● GOAL OF THE EXERCISE
Transcribe every record without leaving anything out or changing a word.

● DATA LISTING

=-=-=-=-=

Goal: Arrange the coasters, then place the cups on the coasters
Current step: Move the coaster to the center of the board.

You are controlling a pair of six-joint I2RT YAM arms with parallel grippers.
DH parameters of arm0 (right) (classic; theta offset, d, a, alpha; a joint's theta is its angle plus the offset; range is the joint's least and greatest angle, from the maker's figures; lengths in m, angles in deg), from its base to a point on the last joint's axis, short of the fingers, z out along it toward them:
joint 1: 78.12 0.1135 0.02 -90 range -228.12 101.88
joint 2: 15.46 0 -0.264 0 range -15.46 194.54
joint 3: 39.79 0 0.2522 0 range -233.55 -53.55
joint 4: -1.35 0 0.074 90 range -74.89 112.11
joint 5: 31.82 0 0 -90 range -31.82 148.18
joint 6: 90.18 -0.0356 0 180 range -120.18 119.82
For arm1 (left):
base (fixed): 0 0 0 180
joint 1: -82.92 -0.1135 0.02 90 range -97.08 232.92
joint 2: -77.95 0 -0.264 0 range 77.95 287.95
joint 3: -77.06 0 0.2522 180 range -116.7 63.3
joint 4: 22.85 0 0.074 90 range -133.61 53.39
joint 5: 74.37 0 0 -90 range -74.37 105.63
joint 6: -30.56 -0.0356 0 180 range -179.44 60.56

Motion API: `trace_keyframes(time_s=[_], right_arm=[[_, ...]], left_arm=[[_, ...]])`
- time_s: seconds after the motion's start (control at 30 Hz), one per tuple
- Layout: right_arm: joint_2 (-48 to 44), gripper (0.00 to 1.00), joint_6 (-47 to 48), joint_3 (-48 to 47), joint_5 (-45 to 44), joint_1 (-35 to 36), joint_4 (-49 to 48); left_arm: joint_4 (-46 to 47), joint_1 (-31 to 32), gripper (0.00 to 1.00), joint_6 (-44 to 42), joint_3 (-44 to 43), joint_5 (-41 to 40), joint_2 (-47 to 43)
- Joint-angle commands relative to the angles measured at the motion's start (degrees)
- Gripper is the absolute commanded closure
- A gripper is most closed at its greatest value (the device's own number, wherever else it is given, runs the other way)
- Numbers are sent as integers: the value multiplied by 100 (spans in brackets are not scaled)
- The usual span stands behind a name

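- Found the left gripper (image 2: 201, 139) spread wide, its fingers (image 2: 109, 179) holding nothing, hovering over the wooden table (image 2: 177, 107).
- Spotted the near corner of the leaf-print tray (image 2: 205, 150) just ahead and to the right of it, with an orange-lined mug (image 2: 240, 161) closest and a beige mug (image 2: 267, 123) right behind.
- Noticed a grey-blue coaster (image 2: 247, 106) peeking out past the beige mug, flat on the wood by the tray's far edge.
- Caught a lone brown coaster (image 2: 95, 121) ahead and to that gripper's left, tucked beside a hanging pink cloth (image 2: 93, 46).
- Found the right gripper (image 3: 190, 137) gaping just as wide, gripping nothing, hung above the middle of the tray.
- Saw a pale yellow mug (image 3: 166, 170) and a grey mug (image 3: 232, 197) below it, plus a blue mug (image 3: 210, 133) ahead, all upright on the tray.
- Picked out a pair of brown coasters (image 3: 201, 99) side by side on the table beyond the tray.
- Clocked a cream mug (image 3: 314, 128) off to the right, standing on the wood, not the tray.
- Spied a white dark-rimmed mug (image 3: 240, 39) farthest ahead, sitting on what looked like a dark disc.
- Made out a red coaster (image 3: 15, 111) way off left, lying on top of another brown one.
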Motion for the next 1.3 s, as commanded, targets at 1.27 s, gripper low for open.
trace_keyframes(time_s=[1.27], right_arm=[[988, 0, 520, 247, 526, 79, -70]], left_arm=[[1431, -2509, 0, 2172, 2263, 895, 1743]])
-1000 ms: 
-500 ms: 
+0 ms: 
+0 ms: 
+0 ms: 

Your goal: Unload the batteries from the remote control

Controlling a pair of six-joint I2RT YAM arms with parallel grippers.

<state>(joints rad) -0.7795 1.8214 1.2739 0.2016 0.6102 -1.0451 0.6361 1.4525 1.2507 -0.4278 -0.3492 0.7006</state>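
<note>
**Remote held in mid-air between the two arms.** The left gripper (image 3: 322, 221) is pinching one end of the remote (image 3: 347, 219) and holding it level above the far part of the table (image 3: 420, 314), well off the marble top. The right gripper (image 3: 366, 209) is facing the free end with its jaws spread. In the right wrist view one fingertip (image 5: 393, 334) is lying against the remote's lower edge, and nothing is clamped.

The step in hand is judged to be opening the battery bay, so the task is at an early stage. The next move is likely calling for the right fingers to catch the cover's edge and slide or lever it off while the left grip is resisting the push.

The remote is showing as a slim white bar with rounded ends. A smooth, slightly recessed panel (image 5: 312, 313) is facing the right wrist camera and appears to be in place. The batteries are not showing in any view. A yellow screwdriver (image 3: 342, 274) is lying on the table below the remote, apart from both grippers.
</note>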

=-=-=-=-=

● FINISHED TASK
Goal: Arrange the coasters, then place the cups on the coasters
Current step: Move the coaster to the center of the board.

You are controlling a pair of six-joint I2RT YAM arms with parallel grippers.
DH parameters of arm0 (right) (classic; theta offset, d, a, alpha; a joint's theta is its angle plus the offset; range is the joint's least and greatest angle, from the maker's figures; lengths in m, angles in deg), from its base to a point on the last joint's axis, short of the fingers, z out along it toward them:
joint 1: 78.12 0.1135 0.02 -90 range -228.12 101.88
joint 2: 15.46 0 -0.264 0 range -15.46 194.54
joint 3: 39.79 0 0.2522 0 range -233.55 -53.55
joint 4: -1.35 0 0.074 90 range -74.89 112.11
joint 5: 31.82 0 0 -90 range -31.82 148.18
joint 6: 90.18 -0.0356 0 180 range -120.18 119.82
For arm1 (left):
base (fixed): 0 0 0 180
joint 1: -82.92 -0.1135 0.02 90 range -97.08 232.92
joint 2: -77.95 0 -0.264 0 range 77.95 287.95
joint 3: -77.06 0 0.2522 180 range -116.7 63.3
joint 4: 22.85 0 0.074 90 range -133.61 53.39
joint 5: 74.37 0 0 -90 range -74.37 105.63
joint 6: -30.56 -0.0356 0 180 range -179.44 60.56

Motion API: `trace_keyframes(time_s=[_], right_arm=[[_, ...]], left_arm=[[_, ...]])`
- time_s: seconds after the motion's start (control at 30 Hz), one per tuple
- Layout: right_arm: joint_2 (-48 to 44), gripper (0.00 to 1.00), joint_6 (-47 to 48), joint_3 (-48 to 47), joint_5 (-45 to 44), joint_1 (-35 to 36), joint_4 (-49 to 48); left_arm: joint_4 (-46 to 47), joint_1 (-31 to 32), gripper (0.00 to 1.00), joint_6 (-44 to 42), joint_3 (-44 to 43), joint_5 (-41 to 40), joint_2 (-47 to 43)
- Joint-angle commands relative to the angles measured at the motion's start (degrees)
- Gripper is the absolute commanded closure
- A gripper is most closed at its greatest value (the device's own number, wherever else it is given, runs the other way)
- Numbers are sent as integers: the value multiplied by 100 (spans in brackets are not scaled)
- The usual span stands behind a name

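- Found the left gripper (image 2: 201, 139) spread wide, its fingers (image 2: 109, 179) holding nothing, hovering over the wooden table (image 2: 177, 107).
- Spotted the near corner of the leaf-print tray (image 2: 205, 150) just ahead and to the right of it, with an orange-lined mug (image 2: 240, 161) closest and a beige mug (image 2: 267, 123) right behind.
- Noticed a grey-blue coaster (image 2: 247, 106) peeking out past the beige mug, flat on the wood by the tray's far edge.
- Caught a lone brown coaster (image 2: 95, 121) ahead and to that gripper's left, tucked beside a hanging pink cloth (image 2: 93, 46).
- Found the right gripper (image 3: 190, 137) gaping just as wide, gripping nothing, hung above the middle of the tray.
- Saw a pale yellow mug (image 3: 166, 170) and a grey mug (image 3: 232, 197) below it, plus a blue mug (image 3: 210, 133) ahead, all upright on the tray.
- Picked out a pair of brown coasters (image 3: 201, 99) side by side on the table beyond the tray.
- Clocked a cream mug (image 3: 314, 128) off to the right, standing on the wood, not the tray.
- Spied a white dark-rimmed mug (image 3: 240, 39) farthest ahead, sitting on what looked like a dark disc.
- Made out a red coaster (image 3: 15, 111) way off left, lying on top of another brown one.
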Motion for the next 1.3 s, as commanded, targets at 1.27 s, gripper low for open.
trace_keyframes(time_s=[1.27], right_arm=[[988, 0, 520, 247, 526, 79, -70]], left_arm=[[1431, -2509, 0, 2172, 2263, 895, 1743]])
-1000 ms: 
-500 ms: 
+0 ms: 
+0 ms: 
+0 ms: 

Your goal: Unload the batteries from the remote control

Controlling a pair of six-joint I2RT YAM arms with parallel grippers.

<state>(joints rad) -0.7795 1.8214 1.2739 0.2016 0.6102 -1.0451 0.6361 1.4525 1.2507 -0.4278 -0.3492 0.7006</state>
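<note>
**Remote held in mid-air between the two arms.** The left gripper (image 3: 322, 221) is pinching one end of the remote (image 3: 347, 219) and holding it level above the far part of the table (image 3: 420, 314), well off the marble top. The right gripper (image 3: 366, 209) is facing the free end with its jaws spread. In the right wrist view one fingertip (image 5: 393, 334) is lying against the remote's lower edge, and nothing is clamped.

The step in hand is judged to be opening the battery bay, so the task is at an early stage. The next move is likely calling for the right fingers to catch the cover's edge and slide or lever it off while the left grip is resisting the push.

The remote is showing as a slim white bar with rounded ends. A smooth, slightly recessed panel (image 5: 312, 313) is facing the right wrist camera and appears to be in place. The batteries are not showing in any view. A yellow screwdriver (image 3: 342, 274) is lying on the table below the remote, apart from both grippers.
</note>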

That is the complete answer.